Assignment >> The output is the lines below from the one with "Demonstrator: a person" through the one with "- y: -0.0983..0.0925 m", both included, printed exactly and with no other line.

[Opening Information section]

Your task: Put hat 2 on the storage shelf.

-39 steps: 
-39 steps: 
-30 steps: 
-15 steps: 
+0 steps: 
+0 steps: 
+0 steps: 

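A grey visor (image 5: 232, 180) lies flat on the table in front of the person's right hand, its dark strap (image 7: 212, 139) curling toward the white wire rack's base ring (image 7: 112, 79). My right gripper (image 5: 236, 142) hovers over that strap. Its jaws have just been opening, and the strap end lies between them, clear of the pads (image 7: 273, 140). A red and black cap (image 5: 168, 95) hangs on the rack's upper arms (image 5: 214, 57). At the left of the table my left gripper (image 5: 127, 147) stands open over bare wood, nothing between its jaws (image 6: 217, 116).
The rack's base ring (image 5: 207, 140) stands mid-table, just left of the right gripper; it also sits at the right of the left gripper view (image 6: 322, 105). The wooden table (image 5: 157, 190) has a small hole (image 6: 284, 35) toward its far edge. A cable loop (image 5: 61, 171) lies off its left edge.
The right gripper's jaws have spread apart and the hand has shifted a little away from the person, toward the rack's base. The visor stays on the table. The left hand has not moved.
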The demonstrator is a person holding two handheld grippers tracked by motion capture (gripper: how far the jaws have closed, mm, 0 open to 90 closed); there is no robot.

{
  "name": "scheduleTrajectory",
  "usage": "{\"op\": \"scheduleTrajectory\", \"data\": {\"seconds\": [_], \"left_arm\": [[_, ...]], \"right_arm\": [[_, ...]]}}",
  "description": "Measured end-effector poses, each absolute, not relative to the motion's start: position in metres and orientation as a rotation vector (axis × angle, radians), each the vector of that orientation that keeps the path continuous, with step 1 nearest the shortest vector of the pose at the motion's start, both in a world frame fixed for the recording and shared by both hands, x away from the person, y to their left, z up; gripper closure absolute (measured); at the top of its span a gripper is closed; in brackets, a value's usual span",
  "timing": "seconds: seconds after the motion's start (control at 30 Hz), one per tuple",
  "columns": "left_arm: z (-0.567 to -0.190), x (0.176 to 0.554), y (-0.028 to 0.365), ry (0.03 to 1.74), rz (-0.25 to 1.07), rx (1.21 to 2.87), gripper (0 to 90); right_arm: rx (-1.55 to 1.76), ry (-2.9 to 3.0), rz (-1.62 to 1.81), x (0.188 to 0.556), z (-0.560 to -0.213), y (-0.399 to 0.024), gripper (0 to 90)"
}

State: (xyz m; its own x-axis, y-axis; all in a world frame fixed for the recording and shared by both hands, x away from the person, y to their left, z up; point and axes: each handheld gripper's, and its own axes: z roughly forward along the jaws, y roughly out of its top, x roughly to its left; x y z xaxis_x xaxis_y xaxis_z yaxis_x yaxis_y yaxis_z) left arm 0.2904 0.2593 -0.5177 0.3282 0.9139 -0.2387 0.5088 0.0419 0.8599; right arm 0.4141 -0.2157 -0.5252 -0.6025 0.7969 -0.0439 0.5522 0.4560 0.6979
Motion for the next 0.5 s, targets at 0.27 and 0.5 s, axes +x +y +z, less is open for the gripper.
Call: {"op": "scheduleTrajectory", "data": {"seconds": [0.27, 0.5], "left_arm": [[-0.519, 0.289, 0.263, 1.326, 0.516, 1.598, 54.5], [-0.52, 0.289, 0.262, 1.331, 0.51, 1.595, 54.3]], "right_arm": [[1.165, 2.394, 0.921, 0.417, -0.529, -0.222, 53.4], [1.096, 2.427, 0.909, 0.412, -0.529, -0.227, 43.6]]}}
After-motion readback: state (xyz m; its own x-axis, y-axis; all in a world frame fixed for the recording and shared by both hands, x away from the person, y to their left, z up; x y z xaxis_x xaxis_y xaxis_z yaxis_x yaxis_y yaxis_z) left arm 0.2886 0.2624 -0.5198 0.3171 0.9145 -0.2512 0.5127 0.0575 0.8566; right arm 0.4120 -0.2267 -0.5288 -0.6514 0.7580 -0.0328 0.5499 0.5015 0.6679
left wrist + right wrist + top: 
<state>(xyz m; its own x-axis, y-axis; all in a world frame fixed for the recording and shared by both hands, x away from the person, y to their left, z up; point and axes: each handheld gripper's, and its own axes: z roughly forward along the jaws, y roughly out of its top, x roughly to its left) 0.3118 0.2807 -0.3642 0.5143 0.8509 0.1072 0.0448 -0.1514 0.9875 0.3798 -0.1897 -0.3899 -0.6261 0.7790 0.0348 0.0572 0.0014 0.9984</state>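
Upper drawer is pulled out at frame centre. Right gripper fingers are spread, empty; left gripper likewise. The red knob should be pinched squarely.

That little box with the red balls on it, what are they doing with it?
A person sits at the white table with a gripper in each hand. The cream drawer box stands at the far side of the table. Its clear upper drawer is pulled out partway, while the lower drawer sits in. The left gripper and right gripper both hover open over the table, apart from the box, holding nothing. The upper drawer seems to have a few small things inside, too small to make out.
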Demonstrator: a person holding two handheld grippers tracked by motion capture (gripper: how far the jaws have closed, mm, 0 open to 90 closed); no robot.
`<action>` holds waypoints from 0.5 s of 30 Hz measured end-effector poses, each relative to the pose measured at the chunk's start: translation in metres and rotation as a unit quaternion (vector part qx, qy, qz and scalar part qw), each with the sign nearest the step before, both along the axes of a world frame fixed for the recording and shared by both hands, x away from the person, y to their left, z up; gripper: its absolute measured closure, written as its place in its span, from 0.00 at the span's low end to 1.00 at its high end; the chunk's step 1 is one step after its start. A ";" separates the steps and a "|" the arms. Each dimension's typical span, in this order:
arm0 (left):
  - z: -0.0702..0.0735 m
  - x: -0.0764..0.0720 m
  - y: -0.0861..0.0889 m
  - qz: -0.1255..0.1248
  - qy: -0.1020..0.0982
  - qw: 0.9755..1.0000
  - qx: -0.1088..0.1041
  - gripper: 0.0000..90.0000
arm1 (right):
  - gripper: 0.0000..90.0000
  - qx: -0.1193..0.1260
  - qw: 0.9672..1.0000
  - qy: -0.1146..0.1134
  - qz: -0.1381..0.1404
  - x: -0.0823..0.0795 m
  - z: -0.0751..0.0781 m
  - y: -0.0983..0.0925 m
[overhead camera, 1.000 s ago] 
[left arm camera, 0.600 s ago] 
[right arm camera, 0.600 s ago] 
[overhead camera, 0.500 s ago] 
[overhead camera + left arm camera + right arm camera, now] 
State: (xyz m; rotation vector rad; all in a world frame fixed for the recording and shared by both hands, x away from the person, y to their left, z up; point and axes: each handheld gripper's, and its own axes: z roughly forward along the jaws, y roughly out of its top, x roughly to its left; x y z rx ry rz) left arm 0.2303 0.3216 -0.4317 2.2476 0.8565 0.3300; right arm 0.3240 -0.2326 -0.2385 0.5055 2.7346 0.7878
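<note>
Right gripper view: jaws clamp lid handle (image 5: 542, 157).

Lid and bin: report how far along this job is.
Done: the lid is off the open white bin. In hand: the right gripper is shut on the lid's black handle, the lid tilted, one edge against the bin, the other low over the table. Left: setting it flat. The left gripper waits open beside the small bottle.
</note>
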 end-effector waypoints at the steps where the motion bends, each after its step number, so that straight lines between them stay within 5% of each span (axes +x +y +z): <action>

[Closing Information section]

Solution to this task >>
Demonstrator: a person holding two handheld grippers tracked by motion capture (gripper: how far the jaws have closed, mm, 0 open to 90 closed); no robot.
`<action>` holds waypoints from 0.5 s of 30 Hz measured end-effector poses, each relative to the pose measured at the chunk's start: translation in metres and rotation as a unit quaternion (vector part qx, qy, qz and scalar part qw), each with the sign nearest the step before, both along the axes of a world frame fixed for the recording and shared by both hands, x away from the person, y to their left, z up; gripper: its absolute measured closure, written as its place in its span, from 0.00 at the span's low end to 1.00 at its high end; the chunk's step 1 is one step after its start. A ";" separates the steps and a "|" the arms. Each dimension's typical span, in this order:
arm0 (left):
  - z: -0.0702..0.0735 m
  - x: -0.0764..0.0720 m
  - y: -0.0861..0.0889 m
  - qz: -0.1255..0.1248
  - qy: -0.1020..0.0982
  - qw: 0.9755..1.0000
  - qx: -0.1088..0.1041
  - gripper: 0.0000..90.0000
arm1 (right):
  - gripper: 0.0000..90.0000
  - qx: -0.1193..0.1260
  - qw: 0.9672..1.0000
  - qy: -0.1146..0.1134
  - qz: -0.1381..0.1404
  - x: -0.0823..0.0795 m
  - z: -0.0751..0.0781 m
  - y: -0.0983..0.0925 m

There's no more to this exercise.